Exercise prompt:
Every line of the listing below should be written out exactly, minus its images.

━━━ Supplied information

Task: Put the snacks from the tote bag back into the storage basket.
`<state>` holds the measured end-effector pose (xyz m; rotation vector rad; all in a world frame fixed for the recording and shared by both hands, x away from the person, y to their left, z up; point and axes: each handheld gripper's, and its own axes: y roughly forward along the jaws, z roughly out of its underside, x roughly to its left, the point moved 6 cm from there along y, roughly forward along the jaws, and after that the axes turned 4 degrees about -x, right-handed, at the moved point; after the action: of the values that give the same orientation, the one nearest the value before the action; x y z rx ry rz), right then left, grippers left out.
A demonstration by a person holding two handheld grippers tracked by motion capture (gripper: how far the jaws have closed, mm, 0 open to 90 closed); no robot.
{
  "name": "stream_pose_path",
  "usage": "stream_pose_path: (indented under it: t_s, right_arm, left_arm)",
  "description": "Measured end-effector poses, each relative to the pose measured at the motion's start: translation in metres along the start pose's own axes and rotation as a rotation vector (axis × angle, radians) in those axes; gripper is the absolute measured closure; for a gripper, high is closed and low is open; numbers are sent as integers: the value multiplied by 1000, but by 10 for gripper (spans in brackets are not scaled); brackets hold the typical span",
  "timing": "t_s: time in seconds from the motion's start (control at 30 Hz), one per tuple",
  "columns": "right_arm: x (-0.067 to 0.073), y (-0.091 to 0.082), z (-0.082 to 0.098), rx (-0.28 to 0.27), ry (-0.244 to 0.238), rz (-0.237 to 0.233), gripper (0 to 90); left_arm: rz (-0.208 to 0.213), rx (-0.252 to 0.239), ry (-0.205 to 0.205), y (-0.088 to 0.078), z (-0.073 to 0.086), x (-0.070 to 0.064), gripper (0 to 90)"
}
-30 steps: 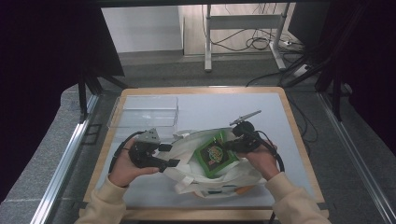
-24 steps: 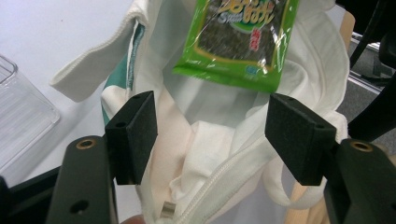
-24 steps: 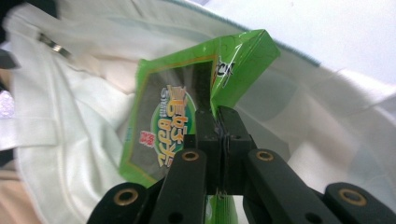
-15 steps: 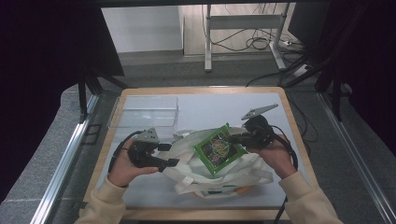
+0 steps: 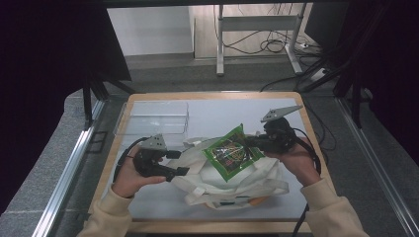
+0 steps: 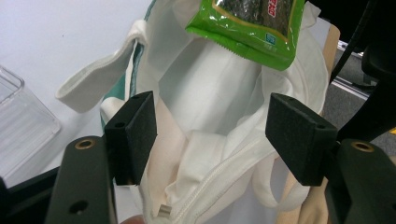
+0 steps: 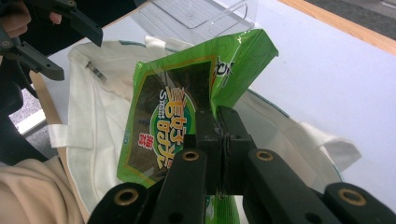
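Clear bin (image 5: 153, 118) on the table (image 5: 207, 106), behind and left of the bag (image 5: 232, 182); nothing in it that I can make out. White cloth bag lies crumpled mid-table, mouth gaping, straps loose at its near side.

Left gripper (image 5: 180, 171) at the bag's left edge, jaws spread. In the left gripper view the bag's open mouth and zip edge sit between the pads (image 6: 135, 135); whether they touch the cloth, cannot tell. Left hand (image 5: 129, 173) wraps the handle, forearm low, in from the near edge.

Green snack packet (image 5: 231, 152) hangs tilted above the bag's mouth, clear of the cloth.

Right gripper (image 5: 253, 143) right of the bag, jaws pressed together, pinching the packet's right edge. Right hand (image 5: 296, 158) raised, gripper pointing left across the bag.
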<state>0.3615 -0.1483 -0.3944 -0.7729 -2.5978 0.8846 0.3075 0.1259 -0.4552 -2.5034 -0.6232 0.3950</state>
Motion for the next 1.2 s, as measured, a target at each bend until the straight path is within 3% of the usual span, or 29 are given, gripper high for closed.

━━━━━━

Output:
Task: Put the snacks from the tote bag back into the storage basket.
`<state>` holds the measured end-effector pose (xyz m; rotation vector rad; all in a world frame fixed for the recording and shared by both hands, x away from the person, y to their left, z up; point and axes: each handheld gripper's, and its own axes: y roughly forward along the jaws, z roughly out of its underside, x roughly to its left, the point moved 6 cm from there along y, roughly forward along the jaws, and after that the axes turned 4 degrees about -x, right-handed, at the moved point; after the action: of the values that give the same orientation, the one nearest the value before the action; x y z rx ry rz), right then left, grippers left out.
A demonstration by a person holding two handheld grippers tracked by motion capture (gripper: how far the jaws have closed, mm, 0 open to 90 closed); no robot.
{
  "name": "stream_pose_path",
  "usage": "stream_pose_path: (indented under it: t_s, right_arm, left_arm)",
  "description": "Measured end-effector poses, each relative to the pose measured at the motion's start: translation in metres along the start pose's own axes and rotation as a rotation vector (axis × angle, radians) in those axes; gripper is the absolute measured closure; for a gripper, high is closed and low is open; numbers are sent as integers: the value multiplied by 1000, but by 10 for gripper (spans in brackets are not scaled); brackets hold the typical span",
  "timing": "t_s: time in seconds from the motion's start (control at 30 Hz), one per tuple",
  "columns": "right_arm: x (-0.067 to 0.073), y (-0.091 to 0.082), z (-0.082 to 0.098), rx (-0.28 to 0.27), ry (-0.244 to 0.238), rz (-0.237 to 0.233), gripper (0 to 90); left_arm: rz (-0.208 to 0.213), rx (-0.252 to 0.239), ry (-0.205 to 0.205), y (-0.088 to 0.078), z (-0.073 to 0.086), x (-0.070 to 0.064), gripper (0 to 90)"
}
-30 steps: 
-24 steps: 
-24 steps: 
-15 steps: 
+0 steps: 
+0 steps: 
+0 steps: 
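Clear bin (image 5: 153, 118) on the table (image 5: 207, 106), behind and left of the bag (image 5: 232, 182); nothing in it that I can make out. White cloth bag lies crumpled mid-table, mouth gaping, straps loose at its near side.

Left gripper (image 5: 180, 171) at the bag's left edge, jaws spread. In the left gripper view the bag's open mouth and zip edge sit between the pads (image 6: 135, 135); whether they touch the cloth, cannot tell. Left hand (image 5: 129, 173) wraps the handle, forearm low, in from the near edge.

Green snack packet (image 5: 231, 152) hangs tilted above the bag's mouth, clear of the cloth.

Right gripper (image 5: 253, 143) right of the bag, jaws pressed together, pinching the packet's right edge. Right hand (image 5: 296, 158) raised, gripper pointing left across the bag.
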<state>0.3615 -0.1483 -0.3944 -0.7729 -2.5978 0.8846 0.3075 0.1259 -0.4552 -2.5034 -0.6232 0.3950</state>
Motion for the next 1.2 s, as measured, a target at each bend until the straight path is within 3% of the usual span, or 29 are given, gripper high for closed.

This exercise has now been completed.